> Brief
Print the data that follows exactly as it stands, from its first line through the line containing "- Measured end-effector", and stop there.

> Collected material
========================================================================
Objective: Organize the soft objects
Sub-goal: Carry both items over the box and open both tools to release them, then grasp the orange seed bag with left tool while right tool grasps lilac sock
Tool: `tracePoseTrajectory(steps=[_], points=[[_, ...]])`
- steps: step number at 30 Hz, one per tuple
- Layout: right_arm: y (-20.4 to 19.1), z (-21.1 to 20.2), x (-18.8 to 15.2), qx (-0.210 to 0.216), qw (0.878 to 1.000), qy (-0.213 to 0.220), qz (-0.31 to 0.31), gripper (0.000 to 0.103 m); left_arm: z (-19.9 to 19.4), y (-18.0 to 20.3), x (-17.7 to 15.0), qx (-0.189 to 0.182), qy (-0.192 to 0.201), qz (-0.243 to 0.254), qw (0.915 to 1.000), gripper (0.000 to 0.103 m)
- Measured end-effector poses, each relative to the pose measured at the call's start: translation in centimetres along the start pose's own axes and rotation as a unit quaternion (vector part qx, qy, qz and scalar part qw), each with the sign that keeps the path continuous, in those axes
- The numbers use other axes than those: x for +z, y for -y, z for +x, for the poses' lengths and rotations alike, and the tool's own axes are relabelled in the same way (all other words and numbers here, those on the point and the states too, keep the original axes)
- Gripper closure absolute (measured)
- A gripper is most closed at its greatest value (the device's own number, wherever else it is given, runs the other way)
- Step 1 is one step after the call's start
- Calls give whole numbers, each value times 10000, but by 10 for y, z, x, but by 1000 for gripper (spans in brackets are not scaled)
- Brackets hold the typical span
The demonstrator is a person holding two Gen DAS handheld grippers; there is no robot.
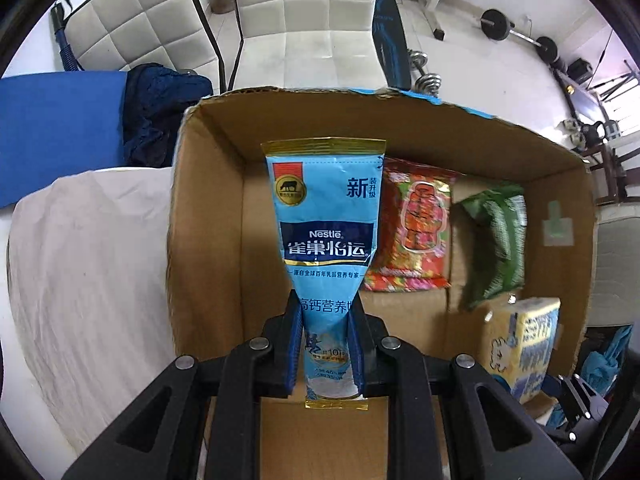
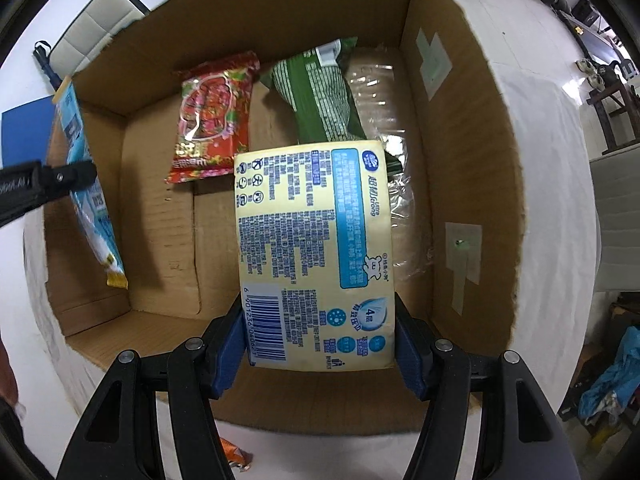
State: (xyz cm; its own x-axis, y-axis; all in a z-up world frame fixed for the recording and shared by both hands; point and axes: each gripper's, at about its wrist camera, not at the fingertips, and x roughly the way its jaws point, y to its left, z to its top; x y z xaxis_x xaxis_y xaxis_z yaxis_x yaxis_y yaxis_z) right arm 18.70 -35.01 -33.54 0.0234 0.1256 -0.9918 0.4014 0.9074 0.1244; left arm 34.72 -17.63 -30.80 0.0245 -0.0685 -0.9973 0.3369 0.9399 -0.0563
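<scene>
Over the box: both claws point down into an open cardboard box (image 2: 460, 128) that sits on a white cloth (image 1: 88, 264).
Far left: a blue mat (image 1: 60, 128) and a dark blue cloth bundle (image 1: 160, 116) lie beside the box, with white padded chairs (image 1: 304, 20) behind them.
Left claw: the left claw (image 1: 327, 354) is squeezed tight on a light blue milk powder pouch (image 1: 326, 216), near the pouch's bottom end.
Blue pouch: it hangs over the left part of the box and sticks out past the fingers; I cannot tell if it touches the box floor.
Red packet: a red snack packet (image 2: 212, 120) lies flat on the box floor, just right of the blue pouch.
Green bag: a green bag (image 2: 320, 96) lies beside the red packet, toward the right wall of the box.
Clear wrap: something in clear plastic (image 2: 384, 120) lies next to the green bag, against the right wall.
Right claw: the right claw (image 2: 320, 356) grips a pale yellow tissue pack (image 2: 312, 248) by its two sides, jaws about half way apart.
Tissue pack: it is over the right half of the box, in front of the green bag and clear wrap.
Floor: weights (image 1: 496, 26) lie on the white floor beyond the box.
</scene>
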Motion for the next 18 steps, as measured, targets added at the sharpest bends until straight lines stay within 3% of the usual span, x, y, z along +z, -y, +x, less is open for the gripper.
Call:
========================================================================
> Exercise solution
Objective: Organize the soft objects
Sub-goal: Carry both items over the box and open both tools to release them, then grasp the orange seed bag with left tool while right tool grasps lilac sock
Tool: `tracePoseTrajectory(steps=[_], points=[[_, ...]])`
- steps: step number at 30 Hz, one per tuple
- Layout: right_arm: y (-20.4 to 19.1), z (-21.1 to 20.2), x (-18.8 to 15.2), qx (-0.210 to 0.216), qw (0.878 to 1.000), qy (-0.213 to 0.220), qz (-0.31 to 0.31), gripper (0.000 to 0.103 m); left_arm: z (-19.9 to 19.4), y (-18.0 to 20.3), x (-17.7 to 15.0), qx (-0.189 to 0.182), qy (-0.192 to 0.201), qz (-0.243 to 0.254), qw (0.915 to 1.000), gripper (0.000 to 0.103 m)
- Measured end-effector poses, each relative to the pose measured at the call's start: translation in centimetres along the start pose's own axes and rotation as a unit quaternion (vector part qx, qy, qz and scalar part qw), each with the sign that keeps the path continuous, in those axes

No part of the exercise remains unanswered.